Up to 25,000 Damascus residents and refugees from war-torn areas of Syria will be offered pre-dawn and sunset meals each day during Ramadan, the holy month for Muslims, Chechen leader Ramzan Kadyrov has promised.
“My dear mother, the president of the Regional Public Fund (ROF), has decided to organize daily pre-dawn and sunset meals for residents of Damascus and refugees from war-torn parts of Syria,” Chechen leader Kadyrov wrote on Instagram on Monday.
Practicing Muslims all over the world are preparing for the month of Ramadan, said to be the longest in decades as it coincides with the summer solstice, meaning a longer period of fasting. Many Muslims will not drink water or eat during daytime, with fasting ending at sunset with a meal known as Iftar.
The charity action, Kadyrov added, is to meet religious requirements and help those in need: “Every morning [before dawn] 5,000 people will get breakfast meals, and every evening 20,000 people will be offered hot dinner meals.”

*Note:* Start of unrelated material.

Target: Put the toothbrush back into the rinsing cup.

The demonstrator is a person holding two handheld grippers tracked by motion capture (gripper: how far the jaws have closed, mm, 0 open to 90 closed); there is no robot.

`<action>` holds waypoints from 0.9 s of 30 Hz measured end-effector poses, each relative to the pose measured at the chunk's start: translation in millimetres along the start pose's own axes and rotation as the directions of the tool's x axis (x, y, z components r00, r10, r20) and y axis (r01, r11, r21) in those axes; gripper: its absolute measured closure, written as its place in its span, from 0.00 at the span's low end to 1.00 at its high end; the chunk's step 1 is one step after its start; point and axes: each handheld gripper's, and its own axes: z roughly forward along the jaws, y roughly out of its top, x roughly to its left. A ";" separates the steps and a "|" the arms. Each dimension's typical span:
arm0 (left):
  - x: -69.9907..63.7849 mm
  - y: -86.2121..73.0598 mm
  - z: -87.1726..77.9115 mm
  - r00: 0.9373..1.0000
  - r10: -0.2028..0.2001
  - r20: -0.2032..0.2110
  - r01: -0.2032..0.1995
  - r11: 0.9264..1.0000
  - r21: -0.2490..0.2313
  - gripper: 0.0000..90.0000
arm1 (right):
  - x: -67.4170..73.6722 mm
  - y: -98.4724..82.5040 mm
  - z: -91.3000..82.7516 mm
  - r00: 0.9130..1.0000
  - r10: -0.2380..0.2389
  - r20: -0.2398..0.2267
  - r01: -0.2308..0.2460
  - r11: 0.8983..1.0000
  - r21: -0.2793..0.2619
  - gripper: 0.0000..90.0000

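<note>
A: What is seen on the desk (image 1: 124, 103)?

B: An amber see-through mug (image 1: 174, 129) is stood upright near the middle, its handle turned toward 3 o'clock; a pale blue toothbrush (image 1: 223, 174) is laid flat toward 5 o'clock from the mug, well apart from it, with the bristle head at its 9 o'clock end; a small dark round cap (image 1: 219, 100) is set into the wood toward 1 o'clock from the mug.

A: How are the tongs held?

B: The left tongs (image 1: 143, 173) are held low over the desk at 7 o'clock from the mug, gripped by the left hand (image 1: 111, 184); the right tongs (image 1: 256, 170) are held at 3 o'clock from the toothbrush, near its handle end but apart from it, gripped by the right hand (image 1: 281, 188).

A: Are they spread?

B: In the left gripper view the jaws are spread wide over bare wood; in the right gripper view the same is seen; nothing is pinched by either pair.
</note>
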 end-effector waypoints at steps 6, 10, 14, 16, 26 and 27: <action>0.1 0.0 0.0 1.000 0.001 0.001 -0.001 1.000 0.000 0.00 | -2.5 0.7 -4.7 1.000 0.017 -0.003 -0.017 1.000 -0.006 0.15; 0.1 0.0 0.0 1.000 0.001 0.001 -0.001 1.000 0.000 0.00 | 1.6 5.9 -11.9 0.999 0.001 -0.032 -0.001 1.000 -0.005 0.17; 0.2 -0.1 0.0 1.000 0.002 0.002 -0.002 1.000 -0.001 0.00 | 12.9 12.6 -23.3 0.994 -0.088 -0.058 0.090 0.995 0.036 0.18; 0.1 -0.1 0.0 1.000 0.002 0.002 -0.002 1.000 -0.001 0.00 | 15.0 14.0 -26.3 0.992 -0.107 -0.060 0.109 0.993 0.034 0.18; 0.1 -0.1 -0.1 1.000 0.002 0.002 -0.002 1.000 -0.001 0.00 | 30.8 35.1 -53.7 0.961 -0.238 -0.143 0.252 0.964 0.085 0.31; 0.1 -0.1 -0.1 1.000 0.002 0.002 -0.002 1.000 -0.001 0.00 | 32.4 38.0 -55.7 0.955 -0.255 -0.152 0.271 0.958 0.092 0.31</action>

The Ramadan meals will be handed out at schools, hospitals, mosques and refugee camps, Kadyrov’s post said, adding that the charity campaign will involve 30 vehicles, 30 cooks and 200 volunteers who will help to distribute the rations.

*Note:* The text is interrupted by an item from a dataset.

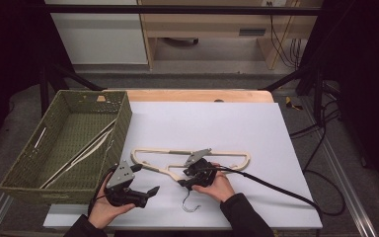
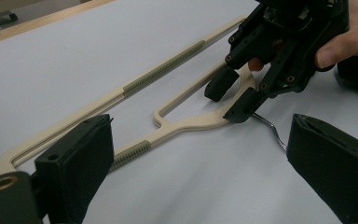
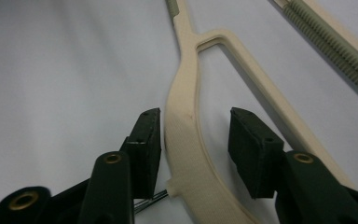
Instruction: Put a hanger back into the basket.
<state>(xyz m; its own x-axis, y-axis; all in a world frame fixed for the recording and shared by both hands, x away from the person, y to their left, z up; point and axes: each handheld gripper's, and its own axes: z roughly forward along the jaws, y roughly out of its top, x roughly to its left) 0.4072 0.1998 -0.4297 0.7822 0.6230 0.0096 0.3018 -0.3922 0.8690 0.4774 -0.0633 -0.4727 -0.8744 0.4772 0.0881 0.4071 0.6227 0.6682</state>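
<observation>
At the left edge of the tabletop (image 1: 256,123) stands a green woven basket (image 1: 121,121) with a few pale sticks lying in it, too thin to identify. Just right of the basket, the left gripper (image 1: 148,192) rests low on the white sheet, its jaws spread wide with nothing between them, pointing rightward toward the work. Next comes the cream hanger (image 1: 237,154), lying flat on the sheet with its long bar running left to right across the tabletop and its metal hook (image 1: 190,205) curling toward the person. The right gripper (image 1: 183,183) is over the hanger's neck, where the curved top meets the hook; in the right gripper view the neck (image 3: 184,135) runs straight up between the two jaws, its length along their gap, with one pad almost against it and the other clearly apart from it, so the jaws straddle it half closed and do not yet pinch it. Judging by this, the right hand is the one placed for the grasp, and the closing direction is across the neck's narrow width. The sheet is smooth and bare around the hanger; beyond the tabletop's far wooden edge lie grey floor, pale cabinets and trailing cables at the right.
</observation>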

“The action is of paramount importance as it takes place amid civil war [in Syria], the help will be given to the deprived.”
Ramadan is determined by the lunar cycle and will run from June 6 to early July, but the exact timeline changes from year to year in relation to the Western calendar. Muslims believe that the Koran was first given to Prophet Muhammad during this month, and fasting is therefore obligatory for all healthy Muslims.
Refraining from eating, drinking and sexual activity is perceived to be a test of religious determination, endurance and patience. As a rule, Muslims have one meal, known as Suhoor, just before sunrise and the second one, Iftar, directly after sunset.
Last September, Kadyrov invited “over 900 Syrian refugees as guests to one of the best restaurants in the city of Kiel, Germany.”
Kadyrov also announced that 1,000 more refugees would be taken for a holiday meal several days after, adding that a charity foundation named after Kadyrov’s late father and first president of the Chechen Republic, Akhmad Kadyrov, would provide a German refugee camp with school furniture and equipment for children’s playgrounds.